Enterprise Architects in ANZ financial services have a finite window in which defensive architectural decisions are disproportionately valuable, before AI-accelerated offensive capability fully diffuses and the asymmetry that currently exists between well-resourced defenders and the broader threat landscape narrows.

The work is not exotic. Compressing recovery time, hardening identity, building genuine integrity assurance into the restore path, and ensuring recovery paths are genuinely independent of production paths: CPS 230 already asks for most of this. What the current threat model changes is the urgency and the tolerance maths.

The conversation worth having with the board is not whether the organisation is AI-threat ready. That question is malformed and no one can answer it credibly. The right question is: given what we now know about how fast an exploit window can close, are the tolerance numbers attested to last cycle still the right ones, and if not, what changes in the architecture before the next attestation?

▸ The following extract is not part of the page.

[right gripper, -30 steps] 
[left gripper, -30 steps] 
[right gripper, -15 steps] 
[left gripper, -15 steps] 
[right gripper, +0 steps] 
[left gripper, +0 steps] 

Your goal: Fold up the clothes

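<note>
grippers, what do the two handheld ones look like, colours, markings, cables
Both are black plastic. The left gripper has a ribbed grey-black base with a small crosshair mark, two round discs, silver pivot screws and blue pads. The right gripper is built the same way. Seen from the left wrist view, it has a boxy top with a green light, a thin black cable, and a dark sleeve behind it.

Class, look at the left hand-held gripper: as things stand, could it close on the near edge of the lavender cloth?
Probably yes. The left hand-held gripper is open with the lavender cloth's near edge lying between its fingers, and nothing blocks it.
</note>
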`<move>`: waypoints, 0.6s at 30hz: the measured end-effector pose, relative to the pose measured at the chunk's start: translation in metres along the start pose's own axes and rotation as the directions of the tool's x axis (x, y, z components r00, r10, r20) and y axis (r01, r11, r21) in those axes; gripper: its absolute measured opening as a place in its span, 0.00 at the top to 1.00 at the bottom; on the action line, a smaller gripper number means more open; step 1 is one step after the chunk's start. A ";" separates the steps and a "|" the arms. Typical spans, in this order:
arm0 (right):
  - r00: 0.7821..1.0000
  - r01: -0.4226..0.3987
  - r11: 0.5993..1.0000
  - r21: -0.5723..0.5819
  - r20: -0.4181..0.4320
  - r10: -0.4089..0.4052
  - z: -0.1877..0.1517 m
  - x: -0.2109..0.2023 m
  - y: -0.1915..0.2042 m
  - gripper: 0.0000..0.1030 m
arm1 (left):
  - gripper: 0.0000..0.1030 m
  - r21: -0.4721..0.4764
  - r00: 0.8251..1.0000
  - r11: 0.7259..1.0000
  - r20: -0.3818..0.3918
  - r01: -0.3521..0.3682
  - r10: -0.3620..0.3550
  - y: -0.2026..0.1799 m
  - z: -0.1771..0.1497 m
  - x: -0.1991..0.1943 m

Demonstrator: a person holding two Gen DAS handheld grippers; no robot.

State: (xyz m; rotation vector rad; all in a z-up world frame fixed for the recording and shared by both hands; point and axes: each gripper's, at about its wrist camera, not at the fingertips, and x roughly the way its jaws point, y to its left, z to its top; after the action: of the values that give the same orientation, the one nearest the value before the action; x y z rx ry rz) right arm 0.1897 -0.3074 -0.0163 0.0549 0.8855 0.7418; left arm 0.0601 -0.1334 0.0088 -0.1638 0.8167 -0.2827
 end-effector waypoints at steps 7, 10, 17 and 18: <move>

That is a question only the Enterprise Architect can credibly lead.

Contributed by

Niraj Naida
Niraj Naidu

Senior Manager, Sales Engineering ANZ, Rubrik

Niraj brings over 24 years in IT to building and scaling  teams and Enterprise Architecture practices across the full technology lifecycle. He has a proven track record in architecture roadmapping, policy development and standards alignment; lifting client satisfaction while lowering organisational risk and in translating strategy into solutions that add real value and stability. Today his focus is cyber security and resilience, helping organisations protect their data and recover fast when attacks get through. A technologist, leader and strategist, he helps customers improve growth, scale and technology alignment so they can realise the full value of their current and future investments.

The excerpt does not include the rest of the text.